Ratcheting up its maximum pressure campaign on Iran, the U.S. State Department will no longer waive sanctions against parties redesigning an Iranian heavy water reactor to sharply curtail its generation of plutonium, which can be used to build nuclear weapons.
The 27 May decision is “tremendously concerning,” says Jeffrey Lewis, director of the East Asia Nonproliferation Project at the Middlebury Institute of International Studies at Monterey. “Heavy water reactors are a substantial proliferation concern.”

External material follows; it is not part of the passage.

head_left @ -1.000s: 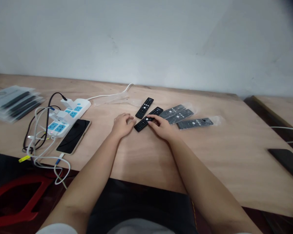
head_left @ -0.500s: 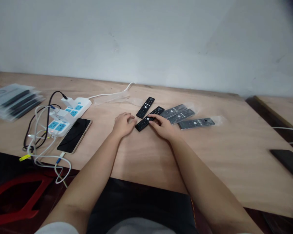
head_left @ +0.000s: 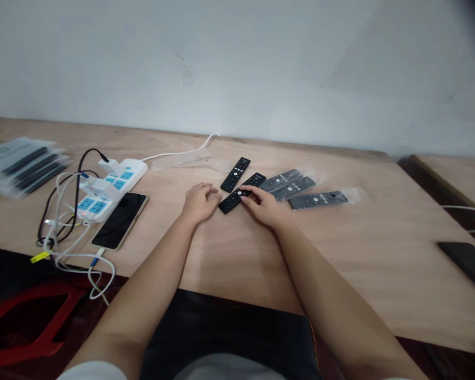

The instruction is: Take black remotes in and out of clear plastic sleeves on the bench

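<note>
A black remote control (head_left: 230,203) lies slantwise on the wooden table, its buttons facing up. My right hand (head_left: 263,205) is on it, index finger across its top and thumb at its near side. Left of that remote, my left hand (head_left: 200,201) rests on the tabletop with fingers loosely bent and thumb apart, holding nothing. Just behind lies a second bare remote (head_left: 236,174), untouched. Beyond my right hand are two remotes in clear plastic sleeves, a rear one (head_left: 282,180) and a front one (head_left: 295,188), overlapping. A third sleeved remote (head_left: 319,200) lies farther right.
To the left are a white power strip (head_left: 136,168) with plugs and tangled cables, and a dark-screened phone (head_left: 121,219). Several sleeved items (head_left: 19,163) are stacked at far left. Empty clear plastic (head_left: 193,160) lies toward the wall. A dark flat object (head_left: 465,261) sits at the right.
</note>
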### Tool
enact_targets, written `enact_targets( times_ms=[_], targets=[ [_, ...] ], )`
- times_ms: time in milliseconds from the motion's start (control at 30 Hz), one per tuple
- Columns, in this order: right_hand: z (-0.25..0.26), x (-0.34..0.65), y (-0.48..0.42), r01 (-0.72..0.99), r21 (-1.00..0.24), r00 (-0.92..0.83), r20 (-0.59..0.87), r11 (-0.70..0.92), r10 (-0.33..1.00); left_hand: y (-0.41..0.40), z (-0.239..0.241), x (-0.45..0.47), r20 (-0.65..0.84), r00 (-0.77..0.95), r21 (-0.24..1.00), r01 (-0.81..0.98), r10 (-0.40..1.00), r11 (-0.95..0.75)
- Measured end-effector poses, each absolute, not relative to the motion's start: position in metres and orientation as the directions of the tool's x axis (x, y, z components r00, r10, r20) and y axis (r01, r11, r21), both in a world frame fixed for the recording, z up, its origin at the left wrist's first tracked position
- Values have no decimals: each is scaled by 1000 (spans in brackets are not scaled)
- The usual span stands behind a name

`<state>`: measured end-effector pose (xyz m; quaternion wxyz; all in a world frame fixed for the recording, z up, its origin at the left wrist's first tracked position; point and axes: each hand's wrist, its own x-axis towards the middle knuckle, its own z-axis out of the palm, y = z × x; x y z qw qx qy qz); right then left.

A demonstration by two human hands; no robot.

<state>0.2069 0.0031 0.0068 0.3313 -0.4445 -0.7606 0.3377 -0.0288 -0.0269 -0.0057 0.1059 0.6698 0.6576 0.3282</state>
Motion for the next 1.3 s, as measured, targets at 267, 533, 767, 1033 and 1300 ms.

Under the 2015 nuclear deal, formally called the Joint Comprehensive Plan of Action (JCPOA), the United States and other Western powers agreed to relax sanctions on Iran if it dismantled large pieces its nuclear program and thereby eliminated pathways for quickly building nuclear weapons. In May 2018, the Trump administration withdrew from the agreement, arguing it didn’t go far enough. Other signatories sought to salvage the JCPOA, but flagging efforts prompted Iran, among other steps, to ratchet up uranium enrichment and take other steps it has characterized as reversible.
Even as the agreement unraveled, the United States renewed waivers that permit other parties to cooperate with Iran on civilian nuclear activities without running afoul of U.S. economic and legal sanctions. But Secretary of State Mike Pompeo now says waivers for three projects—the conversion of the Arak heavy water reactor, the provision of enriched uranium fuel for the Tehran Research Reactor, and the removal of spent and scrap reactor fuel from the Tehran reactor—will end on 27 July. A single waiver will remain in place, for now: international cooperation to ensure the safety of Iran’s Bushehr Nuclear Power Plant, and Russia’s provision of fuel for the reactor.
Nonproliferation experts are especially surprised at the decision to pull the rug out from the effort to redesign the Arak IR-40 heavy water reactor. As originally designed, the reactor would burn natural uranium, which would generate enough plutonium in its spent fuel to produce one or two bombs per year. Early on in JCPOA negotiations, the focus was on dismantling Iran’s uranium enrichment facilities, and when the outline for a deal was announced in Geneva, “The French were really upset because it didn’t include [limits on] the plutonium production at Arak,” Lewis says. That set alarm bells ringing in Israel. “They didn’t want to see a plutonium reactor in their backyard,” says Richard Johnson, senior director for fuel cycle and verification at the nonprofit Nuclear Threat Initiative.
In the end, Iran agreed to convert Arak to run on low-enriched fuel, which would produce only traces of plutonium. As a first step, in January 2016, workers removed the IR-40’s calandria—the vessel holding the reactor core—and filled it with concrete. A China-U.S. working group set about designing a new reactor. “We didn’t want the IR-40 to sit around empty,” says Johnson, who was the lead U.S. representative to the working group. “We were trying to build a new design into that old framework.”
The goal was to complete the conversion within 5 or 6 years. “The Iranians were eager to do this even faster,” Johnson says. But negotiations between Iran and China, which would take the lead on building the new reactor, took longer than expected, and construction work has not yet begun. “I cannot stress enough how bizarre it is to me that we demanded that the Iranians convert the reactor—and now we insist they must not convert it,” Lewis says.
Ultimately, politics trumped nonproliferation. “The arguments against maintaining any vestiges from the JCPOA have won the day,” says Naysan Rafati, senior analyst on Iran at the International Crisis Group. With the U.S. presidential election coming up in November, observers don’t expect Iran to move quickly to scrap its commitment to a proliferation-resistant design for Arak. However, “We can’t count on the Iranians to always be the reasonable party,” Lewis says. “At some point, a critical mass in the Iranian leadership will lose patience.”